## BRIEF:
One number is the full answer: how many lines in the records contain the word "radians"?
━━ DATASET RECORDS
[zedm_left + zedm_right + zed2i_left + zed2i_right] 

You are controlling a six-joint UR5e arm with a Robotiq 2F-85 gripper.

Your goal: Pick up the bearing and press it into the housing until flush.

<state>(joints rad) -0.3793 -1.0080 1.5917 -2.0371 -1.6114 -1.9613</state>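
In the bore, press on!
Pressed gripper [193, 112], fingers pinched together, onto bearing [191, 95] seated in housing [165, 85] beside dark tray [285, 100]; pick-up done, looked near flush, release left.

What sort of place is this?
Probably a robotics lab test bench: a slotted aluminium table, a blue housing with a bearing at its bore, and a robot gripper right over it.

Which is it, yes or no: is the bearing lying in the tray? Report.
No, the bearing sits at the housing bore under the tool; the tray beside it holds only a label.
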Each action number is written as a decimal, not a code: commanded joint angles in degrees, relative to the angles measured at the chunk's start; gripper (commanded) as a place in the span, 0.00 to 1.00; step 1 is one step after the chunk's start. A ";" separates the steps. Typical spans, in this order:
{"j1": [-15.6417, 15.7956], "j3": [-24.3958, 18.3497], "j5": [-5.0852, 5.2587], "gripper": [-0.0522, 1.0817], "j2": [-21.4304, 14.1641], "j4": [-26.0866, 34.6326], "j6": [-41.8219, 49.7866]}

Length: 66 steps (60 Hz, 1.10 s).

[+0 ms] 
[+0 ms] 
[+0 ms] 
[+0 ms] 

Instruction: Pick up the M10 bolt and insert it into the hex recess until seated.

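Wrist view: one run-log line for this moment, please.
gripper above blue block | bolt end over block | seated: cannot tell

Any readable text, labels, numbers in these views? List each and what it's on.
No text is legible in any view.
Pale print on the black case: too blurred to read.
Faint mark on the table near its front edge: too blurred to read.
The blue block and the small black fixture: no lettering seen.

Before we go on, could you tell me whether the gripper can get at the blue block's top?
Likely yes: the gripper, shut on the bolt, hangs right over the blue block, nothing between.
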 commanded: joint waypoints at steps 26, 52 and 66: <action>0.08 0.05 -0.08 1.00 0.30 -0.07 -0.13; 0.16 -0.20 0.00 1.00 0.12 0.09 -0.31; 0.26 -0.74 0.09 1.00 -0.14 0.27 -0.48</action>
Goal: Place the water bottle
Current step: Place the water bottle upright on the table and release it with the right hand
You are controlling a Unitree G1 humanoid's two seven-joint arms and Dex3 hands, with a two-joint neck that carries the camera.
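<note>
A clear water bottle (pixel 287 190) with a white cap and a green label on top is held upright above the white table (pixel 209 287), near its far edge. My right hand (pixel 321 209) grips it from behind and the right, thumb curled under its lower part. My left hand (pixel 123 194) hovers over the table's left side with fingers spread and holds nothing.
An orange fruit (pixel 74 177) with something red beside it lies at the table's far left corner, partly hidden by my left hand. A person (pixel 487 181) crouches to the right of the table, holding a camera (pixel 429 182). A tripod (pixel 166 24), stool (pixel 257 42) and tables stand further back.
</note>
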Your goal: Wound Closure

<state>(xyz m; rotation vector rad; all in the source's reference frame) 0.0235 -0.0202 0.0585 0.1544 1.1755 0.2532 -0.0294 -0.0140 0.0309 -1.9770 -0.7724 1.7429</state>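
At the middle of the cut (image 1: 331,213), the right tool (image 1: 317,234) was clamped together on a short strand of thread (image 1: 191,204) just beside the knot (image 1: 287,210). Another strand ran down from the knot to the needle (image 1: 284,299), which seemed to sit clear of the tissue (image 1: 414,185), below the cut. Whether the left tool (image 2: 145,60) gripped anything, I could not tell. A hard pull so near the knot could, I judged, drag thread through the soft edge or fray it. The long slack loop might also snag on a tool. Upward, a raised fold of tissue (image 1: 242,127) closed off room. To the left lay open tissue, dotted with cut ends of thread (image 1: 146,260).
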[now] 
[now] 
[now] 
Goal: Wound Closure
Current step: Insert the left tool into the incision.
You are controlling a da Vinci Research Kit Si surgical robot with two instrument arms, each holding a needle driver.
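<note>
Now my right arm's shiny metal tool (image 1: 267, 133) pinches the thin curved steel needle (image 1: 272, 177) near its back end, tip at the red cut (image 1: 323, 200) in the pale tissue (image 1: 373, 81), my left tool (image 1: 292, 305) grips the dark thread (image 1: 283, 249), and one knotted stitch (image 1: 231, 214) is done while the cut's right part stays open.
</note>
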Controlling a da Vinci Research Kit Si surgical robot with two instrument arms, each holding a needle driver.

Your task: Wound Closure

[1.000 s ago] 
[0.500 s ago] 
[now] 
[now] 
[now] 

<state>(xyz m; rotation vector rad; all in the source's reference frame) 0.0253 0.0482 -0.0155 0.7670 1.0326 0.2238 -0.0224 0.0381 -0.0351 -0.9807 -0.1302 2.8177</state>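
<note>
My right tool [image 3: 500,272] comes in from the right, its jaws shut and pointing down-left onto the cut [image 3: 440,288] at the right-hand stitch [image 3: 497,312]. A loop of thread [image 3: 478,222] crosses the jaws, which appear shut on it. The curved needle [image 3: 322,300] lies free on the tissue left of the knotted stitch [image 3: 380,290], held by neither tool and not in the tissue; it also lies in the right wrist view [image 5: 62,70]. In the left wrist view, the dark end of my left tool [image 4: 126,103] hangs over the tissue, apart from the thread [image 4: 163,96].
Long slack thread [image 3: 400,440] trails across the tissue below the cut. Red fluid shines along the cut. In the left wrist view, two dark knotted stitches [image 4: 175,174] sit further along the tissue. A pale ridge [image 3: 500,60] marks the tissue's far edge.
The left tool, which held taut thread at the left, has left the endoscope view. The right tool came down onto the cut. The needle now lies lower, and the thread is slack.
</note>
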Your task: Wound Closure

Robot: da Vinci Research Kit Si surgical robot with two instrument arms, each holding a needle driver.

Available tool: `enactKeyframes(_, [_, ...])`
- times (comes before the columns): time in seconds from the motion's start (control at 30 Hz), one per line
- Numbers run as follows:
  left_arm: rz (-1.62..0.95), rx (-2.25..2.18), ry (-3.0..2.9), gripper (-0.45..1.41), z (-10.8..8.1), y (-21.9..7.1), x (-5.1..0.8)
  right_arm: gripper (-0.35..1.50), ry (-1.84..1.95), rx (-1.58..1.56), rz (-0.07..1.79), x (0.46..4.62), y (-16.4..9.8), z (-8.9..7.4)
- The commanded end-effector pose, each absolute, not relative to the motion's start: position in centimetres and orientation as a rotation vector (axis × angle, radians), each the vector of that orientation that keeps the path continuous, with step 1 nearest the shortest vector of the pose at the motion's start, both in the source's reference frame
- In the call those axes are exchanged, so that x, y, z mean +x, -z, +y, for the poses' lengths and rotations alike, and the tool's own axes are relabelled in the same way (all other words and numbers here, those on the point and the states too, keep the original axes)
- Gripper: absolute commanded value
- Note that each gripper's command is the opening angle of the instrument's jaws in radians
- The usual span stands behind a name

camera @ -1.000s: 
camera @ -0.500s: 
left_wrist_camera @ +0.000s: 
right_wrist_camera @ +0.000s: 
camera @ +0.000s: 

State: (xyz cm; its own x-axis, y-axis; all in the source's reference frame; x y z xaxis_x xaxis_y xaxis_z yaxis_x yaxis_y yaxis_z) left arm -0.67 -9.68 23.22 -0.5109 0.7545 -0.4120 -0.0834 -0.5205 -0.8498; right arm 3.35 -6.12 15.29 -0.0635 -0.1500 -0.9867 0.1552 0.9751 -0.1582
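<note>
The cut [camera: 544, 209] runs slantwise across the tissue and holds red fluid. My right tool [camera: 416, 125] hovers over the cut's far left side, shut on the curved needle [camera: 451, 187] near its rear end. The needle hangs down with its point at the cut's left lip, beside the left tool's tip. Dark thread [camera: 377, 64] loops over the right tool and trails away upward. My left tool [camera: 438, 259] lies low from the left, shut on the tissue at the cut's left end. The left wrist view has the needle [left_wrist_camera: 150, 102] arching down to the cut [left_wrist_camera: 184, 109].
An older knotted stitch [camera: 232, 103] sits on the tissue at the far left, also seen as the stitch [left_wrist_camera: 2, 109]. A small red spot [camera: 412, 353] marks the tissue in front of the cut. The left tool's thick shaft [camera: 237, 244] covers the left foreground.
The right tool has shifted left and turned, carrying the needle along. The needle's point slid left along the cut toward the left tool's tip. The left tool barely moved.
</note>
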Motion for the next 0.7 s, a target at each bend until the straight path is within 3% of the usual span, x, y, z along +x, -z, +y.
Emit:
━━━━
## SOLUTION TO THE EXERCISE:
2